Unanimously approved the 2006-07 budget.

Unanimously approved the general fund transfer of $5,500 for temporary salaries in the Food Service Department.

Principals from Strawberry Park Elementary School, Soda Creek Elementary School, Steamboat Springs Middle School and Steamboat Springs High School updated board members with School Improvement Plans.

Discussed the relevance of the Instructional Support Specialist, formerly the Learning Support Specialist. The position is open, and the individual would work 205 days a year.

Discussed the Gifted and Talented and ELL programs.

Tabled discussion of the Harris Poll.

Scheduled interviews and appointment of new board member for the Oct. 23 regularly scheduled meeting at Centennial Hall.

Planned to discuss the board's position on amendments 38 and 39 and Referendum J dealing with the amount of money districts are required to spend in classrooms at Oct. 23 meeting.

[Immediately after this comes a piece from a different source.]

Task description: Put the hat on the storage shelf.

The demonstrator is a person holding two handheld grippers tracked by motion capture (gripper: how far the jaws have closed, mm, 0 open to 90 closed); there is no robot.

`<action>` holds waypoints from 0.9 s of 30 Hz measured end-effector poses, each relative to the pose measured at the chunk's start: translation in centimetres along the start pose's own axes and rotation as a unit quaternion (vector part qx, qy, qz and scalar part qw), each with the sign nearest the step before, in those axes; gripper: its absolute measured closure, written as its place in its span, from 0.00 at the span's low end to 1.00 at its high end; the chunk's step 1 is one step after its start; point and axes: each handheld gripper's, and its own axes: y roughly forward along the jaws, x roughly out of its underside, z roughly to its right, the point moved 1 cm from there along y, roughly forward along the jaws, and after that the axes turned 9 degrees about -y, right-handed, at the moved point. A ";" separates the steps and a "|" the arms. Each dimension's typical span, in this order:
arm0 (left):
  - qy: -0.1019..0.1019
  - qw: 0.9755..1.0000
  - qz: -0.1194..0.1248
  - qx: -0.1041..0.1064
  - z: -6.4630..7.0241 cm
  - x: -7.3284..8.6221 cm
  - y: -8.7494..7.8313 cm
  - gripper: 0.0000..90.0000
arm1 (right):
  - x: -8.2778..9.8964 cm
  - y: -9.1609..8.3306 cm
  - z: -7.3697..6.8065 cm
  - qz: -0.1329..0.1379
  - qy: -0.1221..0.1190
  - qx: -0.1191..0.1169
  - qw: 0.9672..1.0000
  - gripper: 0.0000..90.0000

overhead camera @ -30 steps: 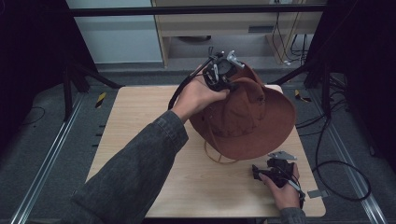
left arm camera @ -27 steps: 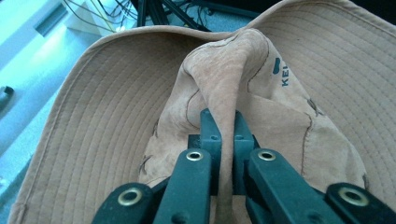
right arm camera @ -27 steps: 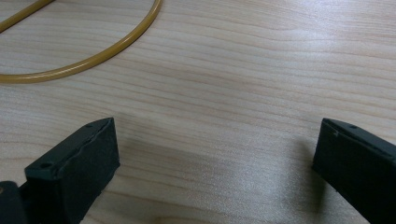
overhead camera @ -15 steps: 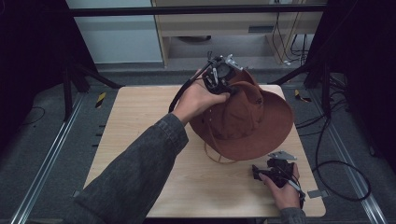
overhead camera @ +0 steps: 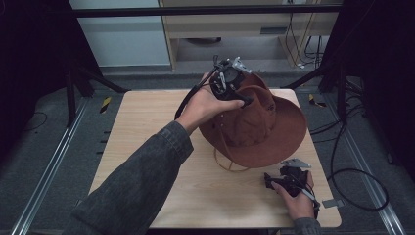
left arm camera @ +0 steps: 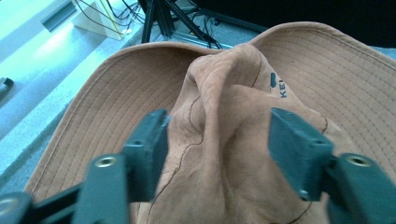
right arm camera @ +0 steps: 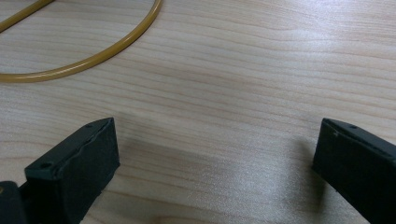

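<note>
A brown wide-brimmed hat (overhead camera: 274, 137) lies on the wooden table (overhead camera: 147, 127), its tan chin cord (overhead camera: 226, 165) looping out toward the front. My left gripper (overhead camera: 244, 100) hovers over the crown, pointing down into it. In the left gripper view its jaws (left arm camera: 217, 135) have just been opening; the creased crown (left arm camera: 224, 93) sits between them, with the pads spread to either side and not pinching it. My right gripper (overhead camera: 268, 182) rests near the table's front right, open (right arm camera: 217, 154) over bare wood, with the cord (right arm camera: 116, 46) ahead of it.
The table's left half is bare wood. Black frame legs (overhead camera: 78, 83) and cables (overhead camera: 342, 161) stand on the grey floor around the table. A cabinet (overhead camera: 235, 29) is behind it.
The left jaws have spread apart and let go of the hat's crown, and the hat has settled a little on the table. The right hand has not moved.
</note>
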 end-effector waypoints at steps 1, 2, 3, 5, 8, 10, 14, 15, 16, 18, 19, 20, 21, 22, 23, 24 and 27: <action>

— Common assessment tests or plans have been a popular item of discussion for several years, and two Steamboat Springs School Board members are ready for less talk and more action.

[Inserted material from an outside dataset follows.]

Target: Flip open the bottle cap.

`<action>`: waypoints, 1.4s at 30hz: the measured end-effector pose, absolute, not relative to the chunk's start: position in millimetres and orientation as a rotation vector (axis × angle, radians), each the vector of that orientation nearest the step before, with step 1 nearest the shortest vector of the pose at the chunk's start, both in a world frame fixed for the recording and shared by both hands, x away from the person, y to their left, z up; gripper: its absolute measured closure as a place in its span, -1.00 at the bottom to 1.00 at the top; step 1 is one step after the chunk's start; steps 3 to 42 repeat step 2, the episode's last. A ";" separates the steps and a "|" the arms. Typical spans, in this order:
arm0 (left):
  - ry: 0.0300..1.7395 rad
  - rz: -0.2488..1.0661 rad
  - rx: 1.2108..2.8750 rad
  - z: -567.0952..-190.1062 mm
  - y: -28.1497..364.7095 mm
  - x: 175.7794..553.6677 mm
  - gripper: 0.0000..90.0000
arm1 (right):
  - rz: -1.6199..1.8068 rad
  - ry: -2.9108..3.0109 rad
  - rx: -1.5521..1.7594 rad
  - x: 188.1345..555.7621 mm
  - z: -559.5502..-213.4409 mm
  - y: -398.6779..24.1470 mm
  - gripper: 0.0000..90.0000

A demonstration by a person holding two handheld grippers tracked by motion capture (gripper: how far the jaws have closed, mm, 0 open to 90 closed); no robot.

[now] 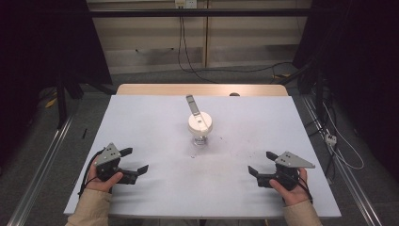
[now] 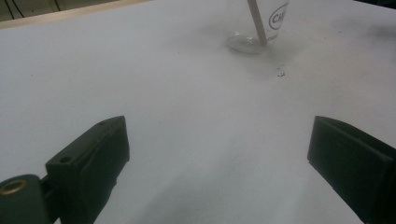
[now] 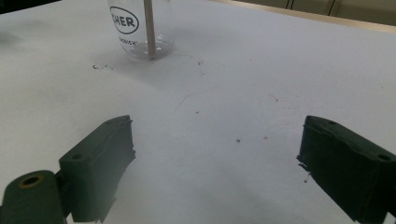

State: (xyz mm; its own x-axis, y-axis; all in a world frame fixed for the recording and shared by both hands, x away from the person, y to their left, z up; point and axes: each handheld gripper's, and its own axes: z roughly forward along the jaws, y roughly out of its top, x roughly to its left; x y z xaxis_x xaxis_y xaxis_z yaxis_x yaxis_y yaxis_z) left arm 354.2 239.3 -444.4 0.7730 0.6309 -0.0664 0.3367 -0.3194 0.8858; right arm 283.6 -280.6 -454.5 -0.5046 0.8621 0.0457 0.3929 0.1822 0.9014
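Centrally, toward the far half of the white table, a clear lidded cup stands upright with a stick leaning out of it, while the left gripper and right gripper, well apart at the near corners, each gape wide and hold nothing.

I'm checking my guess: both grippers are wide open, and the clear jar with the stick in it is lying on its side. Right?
Not quite. The clear jar stands upright, as the high view shows. The left gripper and right gripper are indeed wide open, and the stick is inside the jar.
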 end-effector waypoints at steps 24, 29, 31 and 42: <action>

Jeff Troeger and Pat Gleason, the two most veteran members of the current board, said at Monday’s meeting that they wanted a timeline for implementation of common assessments.

Common assessments are ways the Steamboat Springs School District tracks the progress of students individually and as a group above and beyond the Colorado Student Assessment Program, or CSAPs.



The CSAPs are the state’s assessment tests.

“I’ve been on the board three years,” Troeger said. “We’ve been talking about doing this since I’ve been here. : Could anyone give me a date in terms of what our goal is to be actually using this, so teachers can sit and look at Jimmy or Julie or whoever it is, and use this data?”



Superintendent Donna Howell said glitches in obtaining a software program, which was a joint purchase with Moffat County School District, is delaying the progress.

Kelly Stanford, district director of curriculum and instruction, said the Tetra Data program and the Scantron Achievement Series are national programs that work well together.

Steamboat’s assessments would be compared to a national database to validate the local results, Stanford said. “It’s a real attractive part of that package.”

Howell said she is expecting to speak with the companies Friday and will take an “aggressive stand that they will follow through with what they promised us,” she said.

There are several district assessments in place for reading, writing and elementary math in Steamboat schools. But building administrators for Steamboat’s two elementary schools, its middle school and high school echoed the sentiments of Troeger and Gleason that additional common assessments would be more helpful sooner than later.

Steamboat Springs High School Assistant Principal Kevin Taulman said the high school ideally would give assessments quarterly to measure students’ progress. By the time CSAPs are administered in the spring, he added, administrators and teachers already would have a good prediction of where students stood.

“I don’t want to rush this forward and end up with bad assessments or poorly conceived assessments when, within a year, we can come up with something,” Gleason said. “But I want to see some progress.”

Stanford assured the board that she and district technology director Tim Miles are focused on getting assessments implemented. Stanford couldn’t give board members an exact time for the implementation of common assessments but expected the CSAP assessments to be usable within a month to six weeks.